Rational Cherednik algebras and Schubert cells

TL;DR

This paper explores the connection between rational Cherednik algebras and Schubert cells, revealing how certain algebraic structures relate to geometric objects in the Calogero-Moser space and adelic Grassmannian.

Contribution

It establishes a precise relationship between Lagrangian subvarieties from Cherednik algebra representations and Schubert cells, demonstrating compatibility with space factorization.

Findings

Isomorphism respects factorization properties

Homomorphism spaces correspond to functions on Schubert intersections

Supports of Cherednik algebra representations form smooth Lagrangians

Abstract

The representation theory of rational Cherednik algebras of type A at t=0 gives rise, by considering supports, to a natural family of smooth Lagrangian subvarieties of the Calogero-Moser space. The goal of this article is to make precise the relationship between these Lagrangians and Schubert cells in the adelic Grassmannian.
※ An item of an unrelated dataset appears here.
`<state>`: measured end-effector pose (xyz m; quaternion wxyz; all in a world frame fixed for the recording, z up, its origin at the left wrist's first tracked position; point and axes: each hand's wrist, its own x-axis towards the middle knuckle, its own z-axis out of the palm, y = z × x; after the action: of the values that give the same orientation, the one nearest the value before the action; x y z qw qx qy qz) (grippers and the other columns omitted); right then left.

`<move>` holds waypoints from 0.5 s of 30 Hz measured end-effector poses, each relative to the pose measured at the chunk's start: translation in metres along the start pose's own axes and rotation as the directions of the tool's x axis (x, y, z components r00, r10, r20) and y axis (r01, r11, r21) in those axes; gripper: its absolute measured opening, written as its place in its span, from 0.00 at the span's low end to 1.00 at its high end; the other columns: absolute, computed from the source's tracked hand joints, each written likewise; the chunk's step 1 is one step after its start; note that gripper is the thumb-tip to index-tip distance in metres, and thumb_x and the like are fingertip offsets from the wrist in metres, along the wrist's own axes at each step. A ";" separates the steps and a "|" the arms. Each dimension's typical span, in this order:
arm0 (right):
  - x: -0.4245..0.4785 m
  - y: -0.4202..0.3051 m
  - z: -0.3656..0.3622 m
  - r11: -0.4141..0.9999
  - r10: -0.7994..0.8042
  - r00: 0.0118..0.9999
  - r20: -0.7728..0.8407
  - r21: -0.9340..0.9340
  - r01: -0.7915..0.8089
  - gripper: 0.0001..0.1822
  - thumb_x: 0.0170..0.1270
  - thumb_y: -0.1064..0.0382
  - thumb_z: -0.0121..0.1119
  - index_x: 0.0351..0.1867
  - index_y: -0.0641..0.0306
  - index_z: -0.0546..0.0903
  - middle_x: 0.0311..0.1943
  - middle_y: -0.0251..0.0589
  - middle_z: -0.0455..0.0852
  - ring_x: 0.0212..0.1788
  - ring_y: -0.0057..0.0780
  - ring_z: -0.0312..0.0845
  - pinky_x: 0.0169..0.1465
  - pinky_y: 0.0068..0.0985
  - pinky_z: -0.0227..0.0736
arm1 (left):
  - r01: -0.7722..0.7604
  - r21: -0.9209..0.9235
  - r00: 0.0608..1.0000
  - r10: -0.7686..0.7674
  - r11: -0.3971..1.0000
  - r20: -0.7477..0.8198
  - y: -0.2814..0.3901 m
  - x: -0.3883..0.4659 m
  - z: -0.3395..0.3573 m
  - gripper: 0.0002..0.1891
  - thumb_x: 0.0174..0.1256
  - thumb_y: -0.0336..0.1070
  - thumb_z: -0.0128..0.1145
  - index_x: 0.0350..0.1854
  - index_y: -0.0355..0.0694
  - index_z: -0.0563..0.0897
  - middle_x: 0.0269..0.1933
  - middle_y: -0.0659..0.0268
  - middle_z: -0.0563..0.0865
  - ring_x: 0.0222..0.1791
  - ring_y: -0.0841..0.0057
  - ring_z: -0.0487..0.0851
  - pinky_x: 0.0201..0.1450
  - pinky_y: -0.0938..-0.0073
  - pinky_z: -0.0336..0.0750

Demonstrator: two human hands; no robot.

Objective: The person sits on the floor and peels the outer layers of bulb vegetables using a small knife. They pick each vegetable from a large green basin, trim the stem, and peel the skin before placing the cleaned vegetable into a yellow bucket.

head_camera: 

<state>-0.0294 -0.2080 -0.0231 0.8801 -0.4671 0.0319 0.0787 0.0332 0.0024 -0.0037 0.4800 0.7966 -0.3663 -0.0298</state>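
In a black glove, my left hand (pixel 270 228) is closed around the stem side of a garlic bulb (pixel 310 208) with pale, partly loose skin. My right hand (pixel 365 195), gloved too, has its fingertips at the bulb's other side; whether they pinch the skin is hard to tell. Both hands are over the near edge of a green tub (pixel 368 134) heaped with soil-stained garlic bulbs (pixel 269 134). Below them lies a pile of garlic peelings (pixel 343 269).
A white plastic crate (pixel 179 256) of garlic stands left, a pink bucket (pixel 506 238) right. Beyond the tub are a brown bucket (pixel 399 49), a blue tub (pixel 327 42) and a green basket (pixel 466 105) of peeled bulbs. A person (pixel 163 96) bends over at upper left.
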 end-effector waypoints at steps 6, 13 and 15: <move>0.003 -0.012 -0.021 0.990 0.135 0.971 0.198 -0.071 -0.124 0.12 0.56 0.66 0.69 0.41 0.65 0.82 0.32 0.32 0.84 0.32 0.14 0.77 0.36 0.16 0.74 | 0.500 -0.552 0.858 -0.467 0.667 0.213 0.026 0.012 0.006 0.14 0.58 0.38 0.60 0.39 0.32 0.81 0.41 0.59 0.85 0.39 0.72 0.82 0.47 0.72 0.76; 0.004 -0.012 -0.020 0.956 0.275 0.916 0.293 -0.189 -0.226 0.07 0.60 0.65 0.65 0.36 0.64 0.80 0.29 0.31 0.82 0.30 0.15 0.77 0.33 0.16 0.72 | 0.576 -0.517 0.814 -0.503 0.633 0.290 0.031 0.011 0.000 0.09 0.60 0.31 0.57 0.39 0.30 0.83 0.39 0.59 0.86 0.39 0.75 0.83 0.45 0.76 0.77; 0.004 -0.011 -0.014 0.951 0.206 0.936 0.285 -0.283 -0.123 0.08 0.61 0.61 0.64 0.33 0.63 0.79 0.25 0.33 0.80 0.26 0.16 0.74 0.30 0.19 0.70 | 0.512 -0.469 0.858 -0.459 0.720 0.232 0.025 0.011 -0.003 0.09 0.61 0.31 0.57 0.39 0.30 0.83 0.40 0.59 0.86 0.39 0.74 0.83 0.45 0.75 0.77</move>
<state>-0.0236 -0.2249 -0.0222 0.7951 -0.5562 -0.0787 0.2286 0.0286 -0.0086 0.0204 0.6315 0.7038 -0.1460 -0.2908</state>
In order to do this we show that the isomorphism, as constructed by Etingof and Ginzburg, from the spectrum of the centre of the rational Cherednik algebra to the Calogero-Moser space is compatible with the factorization property of both of these spaces. As a consequence, the space of homomorphisms between certain representations of the rational Cherednik algebra can be identified with functions on the intersection Schubert cells.